• **Assignment**: Give again, exactly as written, each line of the material below starting at the line that contains "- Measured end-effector" and ending at the line that contains "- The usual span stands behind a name". Both ends count, and no other line does.

[[ Source information, beginning ]]

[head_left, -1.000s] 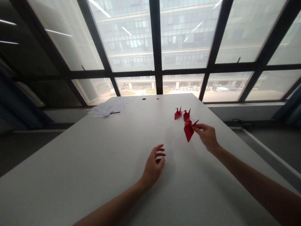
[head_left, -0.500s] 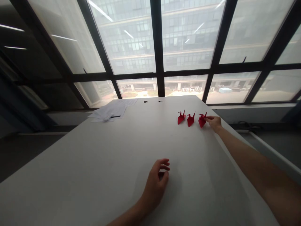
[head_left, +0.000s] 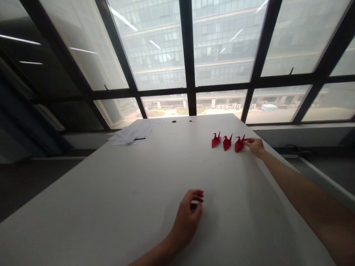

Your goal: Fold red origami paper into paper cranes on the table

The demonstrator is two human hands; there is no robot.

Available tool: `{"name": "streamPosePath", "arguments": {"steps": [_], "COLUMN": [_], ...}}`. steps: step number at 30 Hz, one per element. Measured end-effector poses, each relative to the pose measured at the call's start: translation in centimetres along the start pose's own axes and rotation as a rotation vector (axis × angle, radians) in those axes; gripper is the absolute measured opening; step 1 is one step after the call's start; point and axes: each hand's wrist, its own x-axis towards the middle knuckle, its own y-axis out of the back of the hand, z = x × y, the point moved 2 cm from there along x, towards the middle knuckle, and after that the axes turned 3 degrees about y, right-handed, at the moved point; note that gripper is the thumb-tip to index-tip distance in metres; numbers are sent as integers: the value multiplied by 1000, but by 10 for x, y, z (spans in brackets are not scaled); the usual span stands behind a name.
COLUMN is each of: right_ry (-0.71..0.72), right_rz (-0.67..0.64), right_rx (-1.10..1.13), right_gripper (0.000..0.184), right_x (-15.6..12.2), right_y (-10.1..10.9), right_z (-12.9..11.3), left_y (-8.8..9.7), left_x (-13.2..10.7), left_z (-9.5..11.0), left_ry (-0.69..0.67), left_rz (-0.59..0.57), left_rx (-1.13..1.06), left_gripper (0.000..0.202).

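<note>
3 paper cranes stand in a row on the table [head_left: 111,192] near its far right corner: the left crane [head_left: 216,140], the middle crane [head_left: 227,142] and the right crane [head_left: 239,144]. The right grip [head_left: 256,146] lies just right of the row, touching the right crane. The left grip [head_left: 188,220] rests near the middle of the near edge. Papers [head_left: 133,133] lie at the far left corner, and 2 holes [head_left: 174,121] sit by the far edge.

Right hand [head_left: 256,146] at the nearest crane [head_left: 239,144]: pinching or just touching, cannot tell. Forearms cut off at the bottom edge, the right one at the right edge too. Papers [head_left: 135,133]: print too small to read. Table [head_left: 111,192]: near corners out of frame.
</note>
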Motion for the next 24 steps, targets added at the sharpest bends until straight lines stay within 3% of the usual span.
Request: {"name": "streamPosePath", "arguments": {"steps": [4, 7, 10, 14, 17, 20, 24], "right_ry": [18, 94, 193, 318, 436, 398, 457], "right_rz": [131, 120, -28, -320, -498, -505, -477], "right_rx": [-62, -65, -56, -78, -342, -570, -725], "right_gripper": [36, 40, 37, 36, 45, 48, 41], "right_x": [-21, -60, -122, -222, -280, -308, -320], "right_y": [10, 7, -5, -19, -26, -33, -45], "right_z": [-22, -45, -67, -86, -95, -99, -105], "left_y": [-1, 0, 4, 9, 7, 2, 1], "left_x": [3, 5, 9, 12, 12, 12, 13], "left_z": [-5, -9, -8, -3, -8, -15, -18], "left_ry": [-8, -14, -94, -328, -371, -367, -341], "left_rz": [8, 18, 19, 12, -65, -176, -194], "left_rx": [-10, -7, 95, 533, 822, 989, 1085], "left_gripper": [26, 28, 38, 53, 60, 60, 55]}}
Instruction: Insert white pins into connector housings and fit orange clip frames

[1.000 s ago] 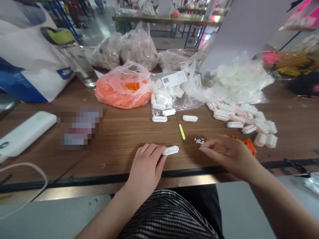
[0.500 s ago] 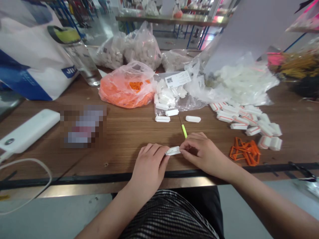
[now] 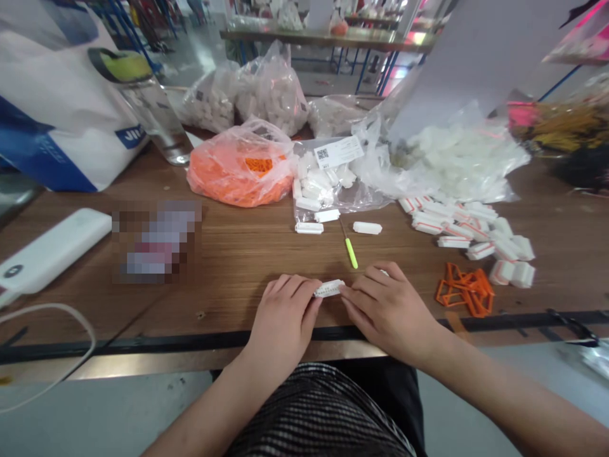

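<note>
A small white plastic piece (image 3: 329,289) with a row of fine marks along its side is held low over the table, between my two hands. My left hand (image 3: 286,311) pinches its left end with thumb and fingers. The fingertips of my right hand (image 3: 390,304) close on its right end. Something small and white shows at the far edge of my right fingers; I cannot make out what it is. Just beyond my hands lies a hook-like tool with a yellow-green handle (image 3: 351,252). Past it are loose white pieces, one (image 3: 367,227) to the right and another (image 3: 309,227) to the left.
Orange frames (image 3: 466,291) and a heap of white pieces with orange edges (image 3: 480,231) lie right. Behind are an orange-filled bag (image 3: 238,168) and a clear bag of white pieces (image 3: 316,184). A power bank (image 3: 57,244), bottle (image 3: 157,114) and blurred object (image 3: 162,241) are left.
My right hand has turned, its fingers now lying further forward and its back more upward. The tool's handle end, covered before, now shows. My left hand keeps its pinch.
</note>
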A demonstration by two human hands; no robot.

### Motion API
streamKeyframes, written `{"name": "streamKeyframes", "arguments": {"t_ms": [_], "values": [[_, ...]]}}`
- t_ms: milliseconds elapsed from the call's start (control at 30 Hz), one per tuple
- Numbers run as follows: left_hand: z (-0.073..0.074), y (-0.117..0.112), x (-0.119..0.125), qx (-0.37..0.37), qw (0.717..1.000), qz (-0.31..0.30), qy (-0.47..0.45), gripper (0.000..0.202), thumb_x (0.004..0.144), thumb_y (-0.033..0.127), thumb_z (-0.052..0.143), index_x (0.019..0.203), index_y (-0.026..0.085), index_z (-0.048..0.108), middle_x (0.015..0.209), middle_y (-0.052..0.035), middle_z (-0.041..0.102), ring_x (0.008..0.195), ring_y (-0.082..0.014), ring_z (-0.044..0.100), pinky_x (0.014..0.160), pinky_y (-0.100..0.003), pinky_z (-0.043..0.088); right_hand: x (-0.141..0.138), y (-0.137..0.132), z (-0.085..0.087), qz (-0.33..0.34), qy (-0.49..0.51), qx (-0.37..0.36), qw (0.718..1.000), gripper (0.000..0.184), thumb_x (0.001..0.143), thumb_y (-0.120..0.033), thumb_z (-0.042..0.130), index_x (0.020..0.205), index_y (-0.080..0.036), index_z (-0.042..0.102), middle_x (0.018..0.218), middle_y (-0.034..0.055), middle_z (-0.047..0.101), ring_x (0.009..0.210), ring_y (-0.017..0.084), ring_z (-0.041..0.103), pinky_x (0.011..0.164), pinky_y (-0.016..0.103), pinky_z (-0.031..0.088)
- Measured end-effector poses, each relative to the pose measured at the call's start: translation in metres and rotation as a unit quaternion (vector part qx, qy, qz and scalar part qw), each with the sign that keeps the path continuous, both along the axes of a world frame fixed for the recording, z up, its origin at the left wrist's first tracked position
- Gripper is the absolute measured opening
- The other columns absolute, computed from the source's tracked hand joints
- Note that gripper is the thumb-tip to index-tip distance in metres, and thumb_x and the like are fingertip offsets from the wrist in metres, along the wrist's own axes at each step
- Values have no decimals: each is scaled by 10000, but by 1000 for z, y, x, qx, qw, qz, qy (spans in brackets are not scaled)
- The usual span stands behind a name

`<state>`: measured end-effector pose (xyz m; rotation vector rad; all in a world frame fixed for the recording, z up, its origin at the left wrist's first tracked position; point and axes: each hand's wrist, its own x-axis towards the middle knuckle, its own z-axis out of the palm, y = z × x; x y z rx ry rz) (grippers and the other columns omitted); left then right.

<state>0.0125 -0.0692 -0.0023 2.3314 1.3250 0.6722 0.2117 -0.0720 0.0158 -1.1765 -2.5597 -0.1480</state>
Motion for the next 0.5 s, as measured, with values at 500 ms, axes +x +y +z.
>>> {"name": "streamKeyframes", "arguments": {"t_ms": [500], "values": [[-1,1,-1,4,1000,-1,2,151,959,190,500,1073,202,599,1019,-49,671,912,-237,578,822,-440,468,92,34,2,-249,90,-195,944,219,833,-326,558,736,-243,737,733,13,738,664,196,672,643,320,483]]}}
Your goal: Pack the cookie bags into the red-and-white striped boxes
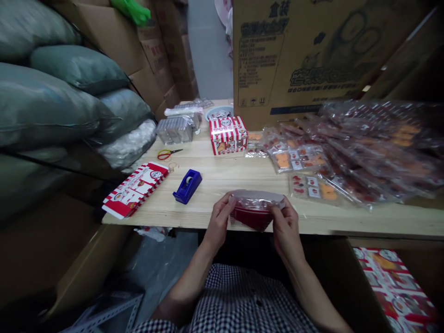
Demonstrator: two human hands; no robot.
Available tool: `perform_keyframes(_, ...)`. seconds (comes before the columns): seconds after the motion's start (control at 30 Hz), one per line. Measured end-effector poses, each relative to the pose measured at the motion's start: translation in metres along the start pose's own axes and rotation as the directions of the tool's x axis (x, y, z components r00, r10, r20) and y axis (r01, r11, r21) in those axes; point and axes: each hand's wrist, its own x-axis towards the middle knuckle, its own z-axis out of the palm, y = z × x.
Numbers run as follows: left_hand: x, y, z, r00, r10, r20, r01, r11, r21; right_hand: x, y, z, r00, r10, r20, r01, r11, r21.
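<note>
My left hand [219,219] and my right hand [286,225] both grip a clear plastic packet with red contents [255,210], one hand at each end. They hold it at the near edge of the wooden table [229,173]. The fingers of both hands curl round the packet's sides. To the right lies a large spread of similar clear packets with orange and red items [347,152].
A blue tape dispenser [188,186] sits left of my hands. A flat red-and-white striped carton [136,188] lies at the table's left edge, an assembled striped box [228,134] farther back. Scissors [168,153], clear trays [175,130], big cardboard boxes [312,51] and grey sacks [52,101] surround the table.
</note>
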Motion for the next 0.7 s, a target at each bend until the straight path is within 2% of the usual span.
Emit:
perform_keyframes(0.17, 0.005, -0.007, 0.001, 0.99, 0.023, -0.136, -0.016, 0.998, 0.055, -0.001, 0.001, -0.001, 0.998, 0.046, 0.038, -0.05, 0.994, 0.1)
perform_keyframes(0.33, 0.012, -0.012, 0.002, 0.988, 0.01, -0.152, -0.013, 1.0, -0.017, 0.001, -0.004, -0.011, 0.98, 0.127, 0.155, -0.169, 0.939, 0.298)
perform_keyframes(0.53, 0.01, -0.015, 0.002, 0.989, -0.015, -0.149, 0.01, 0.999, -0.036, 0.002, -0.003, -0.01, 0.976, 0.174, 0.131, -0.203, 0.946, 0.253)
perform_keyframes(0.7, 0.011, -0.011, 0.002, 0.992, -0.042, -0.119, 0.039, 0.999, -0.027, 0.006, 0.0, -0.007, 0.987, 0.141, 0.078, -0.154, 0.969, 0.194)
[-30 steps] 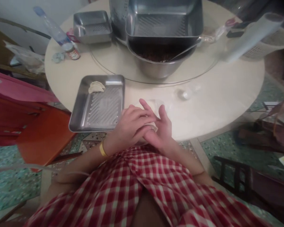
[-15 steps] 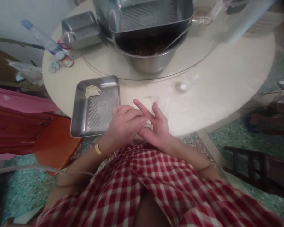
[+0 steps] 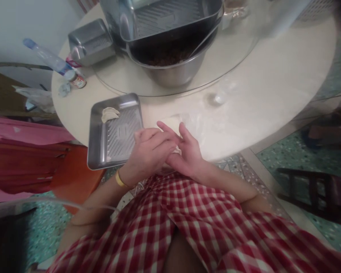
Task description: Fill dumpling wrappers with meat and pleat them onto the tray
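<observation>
My left hand (image 3: pixel 147 151) and my right hand (image 3: pixel 189 155) meet at the table's near edge, closed around a dumpling (image 3: pixel 177 150). Only a pale, pleated edge of it shows between the fingers; the rest is covered. The left fingers lie over it, while the right index finger and thumb stick out. Left of the hands is a metal tray (image 3: pixel 122 132), where a few folded dumplings (image 3: pixel 110 114) rest near the upper left corner. Beyond the hands, a clear plastic bag or sheet (image 3: pixel 184 121) lies on the table, partly hidden.
A steel bowl (image 3: pixel 177 76) of dark filling (image 3: pixel 167 57) stands on the glass turntable (image 3: pixel 230 64), with a tray (image 3: pixel 170 21) across its top. Another tray (image 3: pixel 92 43), a plastic bottle (image 3: pixel 48 55) and a small jar (image 3: pixel 75 80) are at left. A small white object (image 3: pixel 218 98) lies right.
The view has shifted slightly, so the bowl and turntable sit a little further left. Both hands keep nearly the same pose around the dumpling.
</observation>
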A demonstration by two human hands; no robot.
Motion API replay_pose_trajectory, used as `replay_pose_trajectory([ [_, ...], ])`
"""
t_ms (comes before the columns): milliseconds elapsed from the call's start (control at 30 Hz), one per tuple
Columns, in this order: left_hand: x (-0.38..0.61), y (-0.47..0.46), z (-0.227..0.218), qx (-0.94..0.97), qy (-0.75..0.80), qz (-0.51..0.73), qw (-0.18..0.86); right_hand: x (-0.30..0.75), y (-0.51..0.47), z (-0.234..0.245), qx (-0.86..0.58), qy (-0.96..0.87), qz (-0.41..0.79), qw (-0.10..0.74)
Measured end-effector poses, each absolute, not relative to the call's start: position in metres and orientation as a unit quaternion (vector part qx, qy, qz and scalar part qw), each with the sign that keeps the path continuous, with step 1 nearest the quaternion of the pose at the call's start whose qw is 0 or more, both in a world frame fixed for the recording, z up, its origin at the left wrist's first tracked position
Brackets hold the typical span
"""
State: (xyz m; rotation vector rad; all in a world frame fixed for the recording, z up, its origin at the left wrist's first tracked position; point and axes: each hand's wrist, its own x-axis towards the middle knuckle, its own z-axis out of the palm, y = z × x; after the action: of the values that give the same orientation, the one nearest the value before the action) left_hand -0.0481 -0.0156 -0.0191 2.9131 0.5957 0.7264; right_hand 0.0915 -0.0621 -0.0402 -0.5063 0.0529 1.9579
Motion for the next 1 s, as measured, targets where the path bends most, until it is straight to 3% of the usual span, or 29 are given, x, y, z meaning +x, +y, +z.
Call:
replay_pose_trajectory([
  [600,-0.039,-0.013,-0.017,0.961,0.163,0.219,0.043,0.089,-0.060,-0.051,-0.207,-0.001,0.820,0.534],
  [800,-0.039,-0.013,-0.027,0.957,0.187,0.186,0.122,0.088,-0.060,-0.050,-0.208,0.003,0.818,0.536],
  [1000,-0.042,-0.012,-0.021,0.964,0.178,0.183,0.072,0.091,-0.061,-0.051,-0.221,-0.013,0.817,0.532],
])
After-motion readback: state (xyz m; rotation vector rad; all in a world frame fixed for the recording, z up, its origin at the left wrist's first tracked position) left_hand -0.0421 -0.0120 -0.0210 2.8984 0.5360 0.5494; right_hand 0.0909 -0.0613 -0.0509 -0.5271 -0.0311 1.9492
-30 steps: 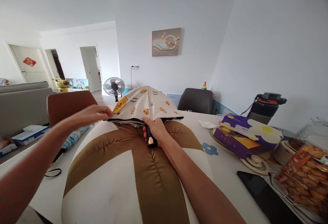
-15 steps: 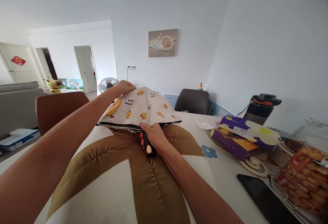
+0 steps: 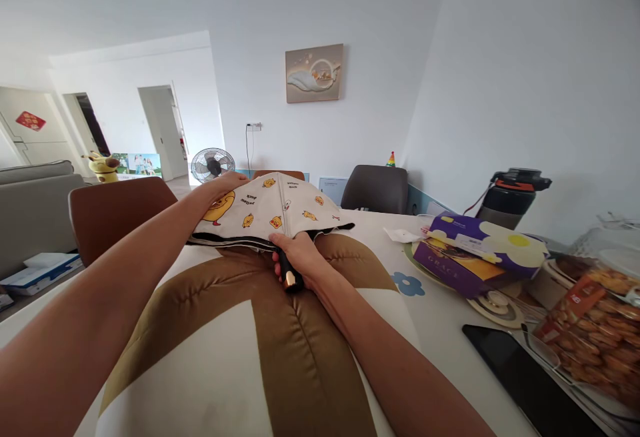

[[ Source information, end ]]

• **Exercise output**:
- Measured end-effector poses, each relative to the pose measured at the call's start: translation in metres and rotation as a unit quaternion (vector part qx, qy, qz and scalar part qw), each with the sign that keeps the path continuous, both along the axes of a world frame fixed for the recording, z up, its origin at the left wrist's first tracked position
- Gripper is the absolute measured opening
- The other columns absolute, computed from the source's tracked hand joints
- Note that gripper is the thumb-tip to index-tip distance in metres, and thumb_x and the like are fingertip offsets from the wrist in metres, along the wrist's own axes at each step
- Values have no decimals: each is scaled by 10000, but by 1000 for z, y, x, qx, qw, qz, qy (spans in brackets are not scaled)
- The usual span stands behind a name

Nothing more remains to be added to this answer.